(Instructions to follow) Scan the lines below for the word "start". Copy each line you find it in.

#####

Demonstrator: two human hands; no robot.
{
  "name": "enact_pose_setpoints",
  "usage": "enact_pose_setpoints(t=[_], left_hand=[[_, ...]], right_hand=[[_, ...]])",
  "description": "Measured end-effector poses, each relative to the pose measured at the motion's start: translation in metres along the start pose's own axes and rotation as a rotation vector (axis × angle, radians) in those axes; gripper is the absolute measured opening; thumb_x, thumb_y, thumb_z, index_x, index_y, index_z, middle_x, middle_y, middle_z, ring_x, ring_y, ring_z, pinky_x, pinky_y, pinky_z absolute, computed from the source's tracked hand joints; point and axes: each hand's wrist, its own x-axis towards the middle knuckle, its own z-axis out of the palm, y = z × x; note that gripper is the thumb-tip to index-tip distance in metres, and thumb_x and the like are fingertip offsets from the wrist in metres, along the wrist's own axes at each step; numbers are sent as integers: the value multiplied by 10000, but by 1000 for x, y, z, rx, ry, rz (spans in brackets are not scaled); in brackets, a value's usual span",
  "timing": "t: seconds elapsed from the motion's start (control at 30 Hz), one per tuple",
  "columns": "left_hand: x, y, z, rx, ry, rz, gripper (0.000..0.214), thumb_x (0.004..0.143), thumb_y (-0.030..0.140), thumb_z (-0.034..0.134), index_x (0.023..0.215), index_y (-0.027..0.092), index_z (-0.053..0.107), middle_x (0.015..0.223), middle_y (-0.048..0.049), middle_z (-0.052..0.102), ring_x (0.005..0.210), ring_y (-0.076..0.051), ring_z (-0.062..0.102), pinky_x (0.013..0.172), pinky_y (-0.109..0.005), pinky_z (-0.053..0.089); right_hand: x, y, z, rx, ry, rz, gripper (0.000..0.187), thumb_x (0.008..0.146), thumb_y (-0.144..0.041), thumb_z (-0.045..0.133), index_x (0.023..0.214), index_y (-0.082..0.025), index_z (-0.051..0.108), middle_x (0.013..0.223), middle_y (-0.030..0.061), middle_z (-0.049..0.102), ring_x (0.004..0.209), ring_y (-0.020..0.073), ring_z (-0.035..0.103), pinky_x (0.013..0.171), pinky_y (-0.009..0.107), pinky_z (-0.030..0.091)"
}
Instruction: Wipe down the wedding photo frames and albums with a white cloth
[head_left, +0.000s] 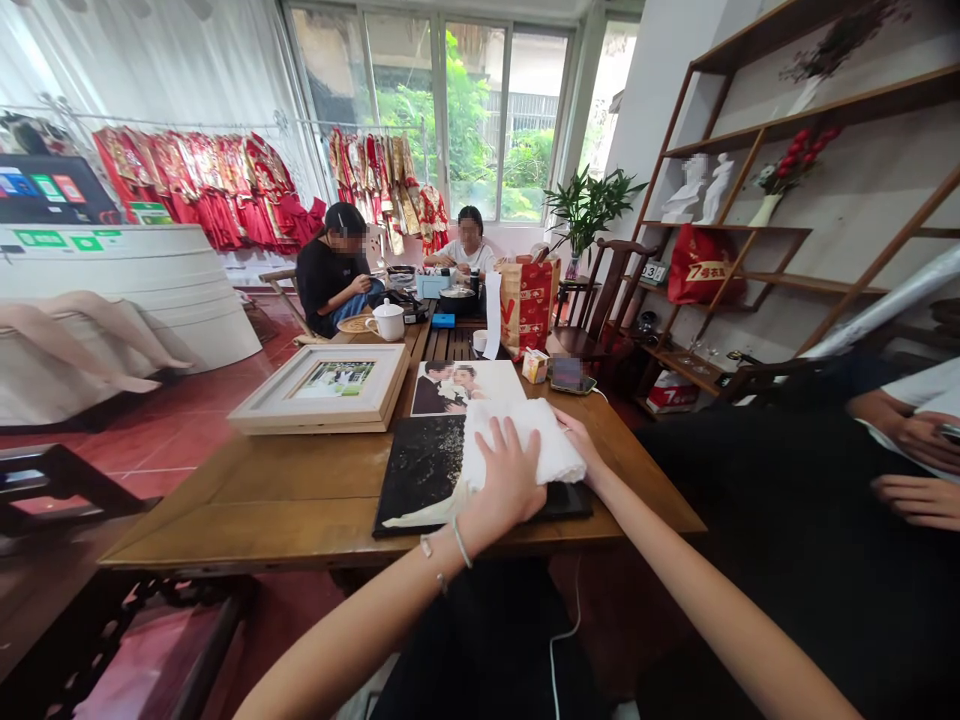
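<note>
A thick, folded white cloth (480,425), towel-like, lies over the right part of a black board (420,470) on the table. My left hand (514,475) rests flat on the cloth with its fingers spread. At the cloth's right edge is my right hand (583,448), closed on that side; some of its fingers are hidden. Pale flakes speckle the bare part of the board. From under the cloth a thin cream strip (424,515) sticks out to the left. Just behind the board lies a printed couple photo (495,385), partly covered by the cloth.
A pale box frame (247,405) holding a photo stands left on the wooden table (300,500). Farther back are a white teapot (387,320), a red-and-brown paper bag (529,305), a small box (535,365) and a phone (572,375). Two people sit opposite; another person's hands (922,480) are at right.
</note>
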Motion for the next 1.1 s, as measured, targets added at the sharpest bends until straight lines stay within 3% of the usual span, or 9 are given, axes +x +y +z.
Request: enact_pose_setpoints(t=[0.27, 0.4, 0.53, 0.73, 0.87, 0.97, 1.1], left_hand=[[-78, 13, -5, -148, -102, 86, 853, 706, 453, 597, 1442, 233, 228, 1516, -196, 93, 1362, -433, -39, 1042, -655, 41], [-98, 11, -6, -205, -109, 95, 857, 700, 484, 589, 1444, 269, 220, 1527, -162, 79, 1369, -403, -49, 1061, -630, 41], [-84, -3, -8, -193, -70, 32, 778, 729, 474, 571, 1426, 310, 267, 1522, -128, 154, 1383, -375, 27, 1070, -599, 104], [-13, -30, -11, -52, -37, -102, 690, 768, 426, 551, 1402, 270, 330, 1487, -155, 245, 1361, -400, 147, 1023, -608, 194], [25, -31, -7, -10, -54, -101, 695, 781, 433, 541, 1410, 251, 307, 1480, -181, 245, 1348, -422, 163, 1000, -626, 198], [27, -21, 0, 23, -12, -116, 714, 773, 423, 551, 1413, 236, 295, 1483, -198, 228, 1347, -438, 141, 998, -647, 159], [-4, -4, 4, 15, 37, -118, 742, 744, 405, 581, 1409, 227, 304, 1485, -205, 219, 1350, -446, 115, 1007, -656, 131]], right_hand=[[-3, -3, 0, -178, 0, -47, 443, 799, -445, 517, 1153, -202, 629, 1294, 94, 563, 1249, 255, 467, 1090, 459, 295], [-2, 1, 2, -310, -43, -163, 491, 753, -523, 578, 1125, -209, 646, 1289, 103, 565, 1264, 276, 443, 1096, 480, 275], [-3, 5, 2, -360, -71, -211, 474, 772, -518, 564, 1132, -220, 643, 1281, 110, 568, 1265, 274, 441, 1094, 491, 277], [4, 18, 1, -305, -45, -165, 434, 824, -513, 475, 1116, -246, 653, 1282, 74, 574, 1270, 251, 438, 1096, 476, 274], [8, 29, -2, -195, -18, -127, 461, 801, -517, 493, 1143, -242, 635, 1299, 63, 563, 1245, 262, 467, 1068, 470, 318], [8, 33, -4, -192, -9, -147, 496, 752, -493, 561, 1162, -220, 624, 1291, 86, 567, 1209, 285, 499, 1043, 478, 347], [4, 29, -5, -268, -16, -191, 495, 735, -463, 584, 1167, -225, 623, 1307, 91, 552, 1230, 285, 477, 1048, 463, 350]])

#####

(Answer)
  "description": "Measured end-effector poses, each relative to the pose measured at the motion's start: translation in metres along the start pose's own axes and rotation as a rotation vector (axis × angle, radians) in those axes; gripper is the absolute measured opening; thumb_x, thumb_y, thumb_z, index_x, index_y, index_z, middle_x, middle_y, middle_z, ring_x, ring_y, ring_z, pinky_x, pinky_y, pinky_z absolute, computed from the source's tracked hand joints; point and axes: each hand's wrist, its own x-axis towards the middle knuckle, its own z-axis out of the palm, y = z × x; note that gripper is the thumb-tip to index-tip distance in metres, and thumb_x and the like are fingertip offsets from the wrist in metres, along the wrist's own axes at each step; numbers are sent as integers: the value multiplied by 10000, but by 1000 for x, y, z, rx, ry, rz (spans in brackets are not scaled); in brackets, a value's usual span",
  "timing": "t: seconds elapsed from the motion's start (control at 30 Hz), one per tuple",

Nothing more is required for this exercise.